2010- Sanchez improved to completing 54.8% of his passes for 3,291 yards, 17TD and 13INT. Another strong rushing season with 14TD, 4.4 YPC and 2,374 yards on the ground.
2011- Sanchez turns in his best statistical year throwing for 3,474 yards, 26TD, 18INT while completing 56.7% of his passes. The running game put up 14TDs, 3.8 YPC and 1,692 yards rushing.
2012- Sanchez takes a big step backward in production, throwing for 2,883 yards, 13TD, 18INT and completing 54.3% of his throws. The team rushed for 1,896 yards, 12TD and 3.8 YPC again.
2013- The nightmare of Geno Smith begins. He completes 55.8% of his passes for 3,046 yards. On the surface, that sounds like an improvement from Sanchez. Well, he tossed only 12TDs against 21 INT. The team pounded the run game with a 4.4 YPC performance, 12TD and 2,158 yards.
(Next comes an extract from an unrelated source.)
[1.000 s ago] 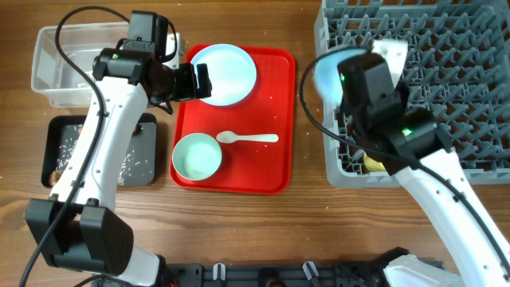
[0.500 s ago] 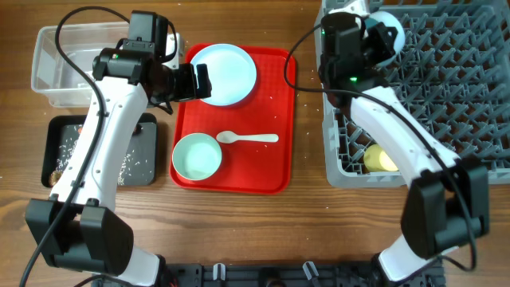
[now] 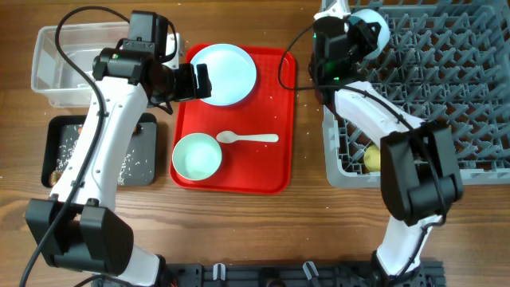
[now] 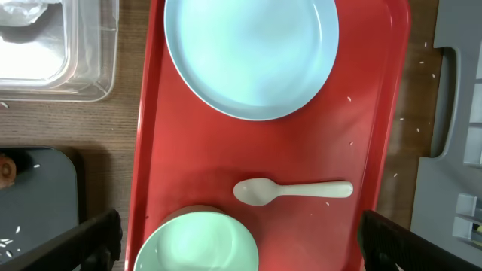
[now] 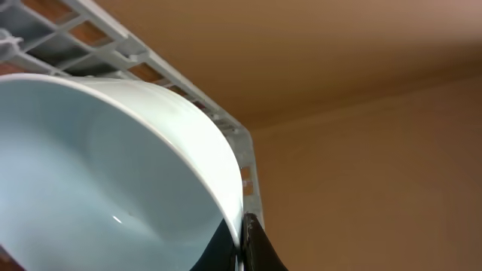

2014- Geno Smith completes nearly sixty percentage of his throws, coming in with a 59.7% completion rate. 13TD and 13INT for 2525 yards. Michael Vick tosses 604 yards with 3TD and 2INT with a 52.9% completion rate. The team puts up another strong season on the ground, 4.5 YPC, 11TD and 2,280 yards rushing.
So what do all these stats all mean? Well, for starters, the QB that threw for the most yardage in Ryan’s entire career is David Krieg, so that should say a lot. His teams have never been able to produce quality starting quarterbacks. This means his teams had to lean heavily on the run. In eighteen seasons, he has had only 5 QBs throw for 3000 yards or more (two of those belong to Mark Sanchez). He has never had a QB throw for more than 26 TDs. Even as an assistant, his teams lacked a true franchise quarterback. When it comes to the running game, as a head coach, his teams have never dipped below 3.8 Yards Per Carry. He understands how to get business taken care of on the ground, knowledge that he gained from seeing the teams that he has been a part of struggle to pass the ball.
We can expect much of the same here in Buffalo this year. It will be up to Greg Roman to design a system that takes advantage of the skills regardless of who the starting QB turns out to be. Both he and Ryan love to run the football, regardless of who the quarterback is. If EJ Manuel or Tyrod Taylor start, expect to see the offense be a bit more mobile in the backfield. If Matt Cassel wins the starting job, go back and watch Alex Smith’s last season in San Francisco. Roman has shown he can be competitive regardless of what kind of player is under center, something that Rex Ryan has lacked in his time with the Jets. If we have to compare the Bills QB situation to what Ryan has encountered over his entire career, I don’t think it is a stretch to say that he has been in worse situations.